The company management came to identify the impending issues after a long time of complains from different parties claiming that there was some breaches taking place. This came into light with the departure of two senior managers. The management’s private investigation found the accounting breaches committed by the chief executive officer and some of his senior colleagues.

The group of individuals controlling the organization failed to create a good ethical environment in the company by overlooking some of the codes of ethics that guide its employees. The organization does not deny that it has a weak internal power over the financial reporting process. Consequently, the executive officer thought he would commit with impunity an accounting breach. The company has always provided its agents with the necessary for working materials without any compliance of accounting procedures, which expected to be the guidance of the payment made and the person who authorized the payment. The management, on its part, did not follow the provisions of the accounting ethics’ code as well as the policies that guide the relationship between a company and the commercial agents.

The breach affected different parts of the company’s accounting system, but the most affected was the stock exchange where its sales dropped by around 20% thus impacting the total income of SNC and the net income recorded at the end of 2011. The organization had to review its expenses and revenues accounts because the fraud increased its expenditures, which, in turn, influenced the net revenue of that financial year. The business has had to deal with the decrease in its stock value. Nonetheless, the resignation of the chief executive officer seems to have made the situation better as the stocks are picking up in the market with a 5.1 per cent increase since his giving up position. The aforementioned breach in this case is on the mode of payment and the relevant authority that gives consent for any payment made within the organization. The company has standard procedures requiring the chief financial officer to authorize payments by signing the certain papers to make the relevant payments. The chief executive officer breached this by authorizing payments to agents without the consent of the chief financial officer (“Private Operators Centre Based Long Day Care Handbook,” 1997).
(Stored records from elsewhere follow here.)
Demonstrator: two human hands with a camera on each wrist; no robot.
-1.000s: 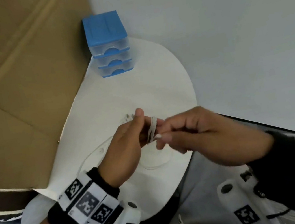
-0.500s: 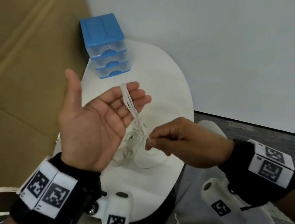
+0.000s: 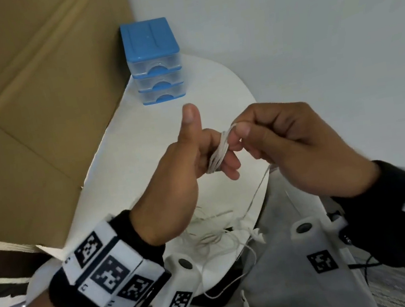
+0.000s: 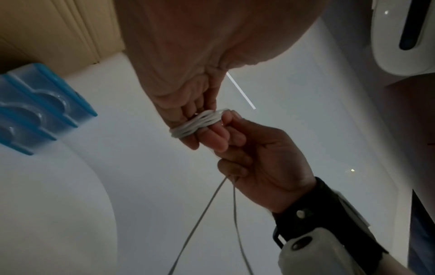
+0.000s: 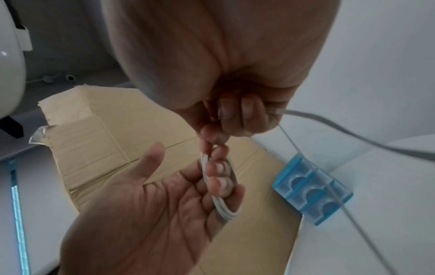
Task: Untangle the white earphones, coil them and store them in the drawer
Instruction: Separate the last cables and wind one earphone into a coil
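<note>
The white earphones' cord is wound in a small coil round the fingers of my left hand, whose thumb sticks straight up, clear of the cord. My right hand pinches the cord at the top of that coil between thumb and forefinger. From its lower fingers two strands drop to a loose tangle with an earbud at the table's near edge. The blue three-drawer unit stands at the far end of the table, all drawers closed. The coil also shows in the right wrist view.
The small white table has a rounded edge on the right. A large flattened cardboard sheet leans along its left side. A pale wall rises behind and to the right. My grey-clad lap lies below the hands.
My left hand turned from palm-up to thumb-up, the cord now bunched tighter round its fingers. My right hand rose from below the left hand to the top of the coil.
</note>
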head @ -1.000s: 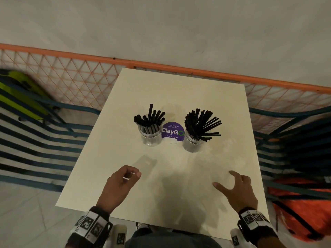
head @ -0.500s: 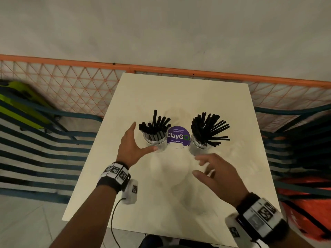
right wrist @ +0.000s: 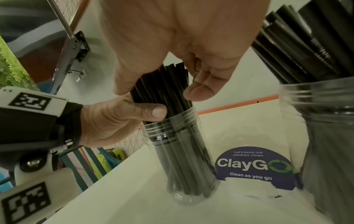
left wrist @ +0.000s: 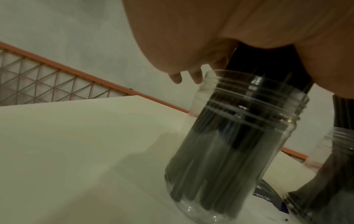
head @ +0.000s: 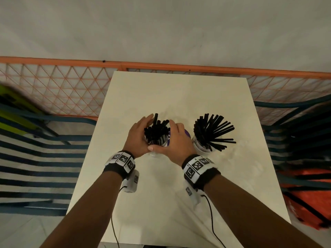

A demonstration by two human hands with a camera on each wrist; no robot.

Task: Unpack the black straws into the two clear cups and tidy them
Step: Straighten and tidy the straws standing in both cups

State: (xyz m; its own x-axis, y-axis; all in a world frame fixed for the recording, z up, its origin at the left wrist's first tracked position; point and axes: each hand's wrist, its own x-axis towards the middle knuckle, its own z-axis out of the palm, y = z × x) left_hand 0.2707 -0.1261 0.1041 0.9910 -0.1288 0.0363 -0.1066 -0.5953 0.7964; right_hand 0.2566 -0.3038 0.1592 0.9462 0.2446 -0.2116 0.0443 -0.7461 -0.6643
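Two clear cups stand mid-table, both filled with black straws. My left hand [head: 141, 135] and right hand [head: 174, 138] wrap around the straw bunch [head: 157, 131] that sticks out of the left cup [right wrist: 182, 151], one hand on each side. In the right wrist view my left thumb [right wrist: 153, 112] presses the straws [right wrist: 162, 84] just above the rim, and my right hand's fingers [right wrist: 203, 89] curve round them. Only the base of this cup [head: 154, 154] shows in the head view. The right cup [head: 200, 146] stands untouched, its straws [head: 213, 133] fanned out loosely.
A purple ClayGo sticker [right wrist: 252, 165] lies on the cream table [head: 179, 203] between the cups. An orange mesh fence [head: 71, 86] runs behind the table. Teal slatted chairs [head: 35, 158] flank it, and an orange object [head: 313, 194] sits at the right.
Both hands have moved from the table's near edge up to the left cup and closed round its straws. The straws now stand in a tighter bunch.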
The business operations of the company has had to adopt to new management procedures, and the management has had to go back to its budget and review some of the plans they had for the financial year. Thus, they have to work on a tight budget because of the money lost in the fraud. The persons controlling and directing the company have to work extra hard to make sure their stocks pick up value in the market to prevent further loses. The other change seen is in the new executive officer who has to take over the management of the business and prove to the stakeholders that he can manage the business well after the resignation of the former executive officer (Ashbaugh & Pincus, 2001).

As the CFO Officer in the company, to prevent the occurrence of the same incident in future, I would put in several measures. The first thing would be to maintain – minimal relationships of the clients and the managers outside the working environment. This is because most of the frauds occur when the agents supplying the company with materials have some ties with the management. This would be implemented in the future by doing an evaluative research to determine whether there is any form of relationship between the agents and managers. The other measure would be to create distinct work roles for each manager and define the powers of each one of them. This way no one will have the power to exchange places and authorize the transfer of money. All the transactions done in the company, even minor, should be documented to prevent a repetition of the fraud. Documenting all financial transactions will help when following up on the cases like the analyzed one, and will make it easy to identify the involved in the transaction.